Melonjaknya harga cabai rawit didorong oleh rendahnya pasokan paska panen seiring panen yang tidak optimal di musim tanam sebelumnya. Sementara permintaan akhir tahun cenderung meningkat sehingga mendorong koreksi harga ke atas.
Berdasarkan data EWS Kementan terkini, produksi cabai rawit diprakirakan menurun pada Desember 2021 ke level 88.001 ton dibandingkan prakiraan produksi November 2021 di kisaran 99.629 ton.
Demikian pula dengan realisasi pasokan cabai rawit di Pasar Induk Keramat Jati yang juga terpantau menurun dari 1.453 ton pada bulan lalu menjadi 904 ton pada periode laporan.
Lebih lanjut, kata Tantan, kondisi cuaca dengan curah hujan yang tinggi menyebabkan gagal panen di berbagai daerah antara lain di Lampung, Sulawesi Tenggara, dan Sulawesi Selatan.
Harga Cabai Meningkat
Sejalan dengan perkembangan tersebut, rerata harga jual cabai rawit di Bangka Belitung sepanjang Desember 2021, meningkat signifikan dari Rp42.800/kg di bulan sebelumnya menjadi Rp79.900/kg.

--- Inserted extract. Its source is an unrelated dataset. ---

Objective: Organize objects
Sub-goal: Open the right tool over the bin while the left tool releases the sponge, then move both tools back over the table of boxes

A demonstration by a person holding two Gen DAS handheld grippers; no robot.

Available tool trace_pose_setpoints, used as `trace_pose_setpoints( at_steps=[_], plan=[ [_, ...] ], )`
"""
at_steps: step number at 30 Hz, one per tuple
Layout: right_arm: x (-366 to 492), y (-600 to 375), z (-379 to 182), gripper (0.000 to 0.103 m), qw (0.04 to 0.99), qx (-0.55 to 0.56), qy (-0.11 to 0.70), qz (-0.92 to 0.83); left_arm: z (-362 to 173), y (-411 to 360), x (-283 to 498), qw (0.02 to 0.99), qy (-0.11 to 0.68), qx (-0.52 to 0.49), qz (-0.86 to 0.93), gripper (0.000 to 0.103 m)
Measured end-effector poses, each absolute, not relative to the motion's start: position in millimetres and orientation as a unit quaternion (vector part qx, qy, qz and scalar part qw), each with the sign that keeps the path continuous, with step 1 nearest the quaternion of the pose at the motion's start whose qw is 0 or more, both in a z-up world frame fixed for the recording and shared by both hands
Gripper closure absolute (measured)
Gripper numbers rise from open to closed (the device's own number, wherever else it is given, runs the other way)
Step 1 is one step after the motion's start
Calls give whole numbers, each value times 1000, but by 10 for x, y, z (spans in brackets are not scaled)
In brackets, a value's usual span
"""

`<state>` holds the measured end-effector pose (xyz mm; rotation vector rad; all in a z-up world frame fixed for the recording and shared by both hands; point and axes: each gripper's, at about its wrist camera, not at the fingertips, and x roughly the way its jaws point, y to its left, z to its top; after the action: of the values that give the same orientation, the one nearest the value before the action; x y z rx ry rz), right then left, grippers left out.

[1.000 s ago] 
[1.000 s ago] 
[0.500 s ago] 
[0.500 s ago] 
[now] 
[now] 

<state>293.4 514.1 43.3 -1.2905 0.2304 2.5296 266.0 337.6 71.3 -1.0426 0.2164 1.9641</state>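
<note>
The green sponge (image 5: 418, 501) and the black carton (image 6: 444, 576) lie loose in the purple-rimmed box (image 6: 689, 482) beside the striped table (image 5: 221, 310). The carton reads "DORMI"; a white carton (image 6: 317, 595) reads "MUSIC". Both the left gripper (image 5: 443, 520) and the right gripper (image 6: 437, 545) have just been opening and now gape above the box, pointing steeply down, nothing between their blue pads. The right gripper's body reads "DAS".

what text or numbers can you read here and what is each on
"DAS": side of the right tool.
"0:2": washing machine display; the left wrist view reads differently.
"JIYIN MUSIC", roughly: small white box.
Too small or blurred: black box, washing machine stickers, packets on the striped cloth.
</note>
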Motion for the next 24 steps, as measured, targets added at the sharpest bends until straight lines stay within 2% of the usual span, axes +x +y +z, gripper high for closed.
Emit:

Pada bulan Januari 2022, inflasi yang tinggi berpotensi masih akan terjadi seiring dengan masih tingginya curah hujan dan gelombang air laut. Hal ini dapat mempengaruhi jumlah pasokan komoditas volatile food di sentra-sentra produksi dalam dan luar Bangka Belitung, serta kelancaran distribusi komoditas tersebut menuju Bangka Belitung.
Untuk itu, pemerintah daerah dan seluruh pihak yang terkait perlu melakukan langkah-langkah pengendalian stabilitas harga.
"Dalam rangka meningkatkan efektifitas pengendalian inflasi tahun 2022 serta mencermati perkembangan Covid-19 dan upaya pencegahan penyebarannya, Bank Indonesia bersama Tim Pengendalian Inflasi Daerah (TPID) terus memonitor perkembangan harga dan stok bahan pokok strategis, mempererat koordinasi antar lembaga dan stakeholders terkait, serta mengedepankan pemenuhan pasokan dari dalam wilayah maupun melalui kerja sama antar daerah sehingga inflasi tahun 2022 dapat terjaga pada rentang 3±1%," tuturnya.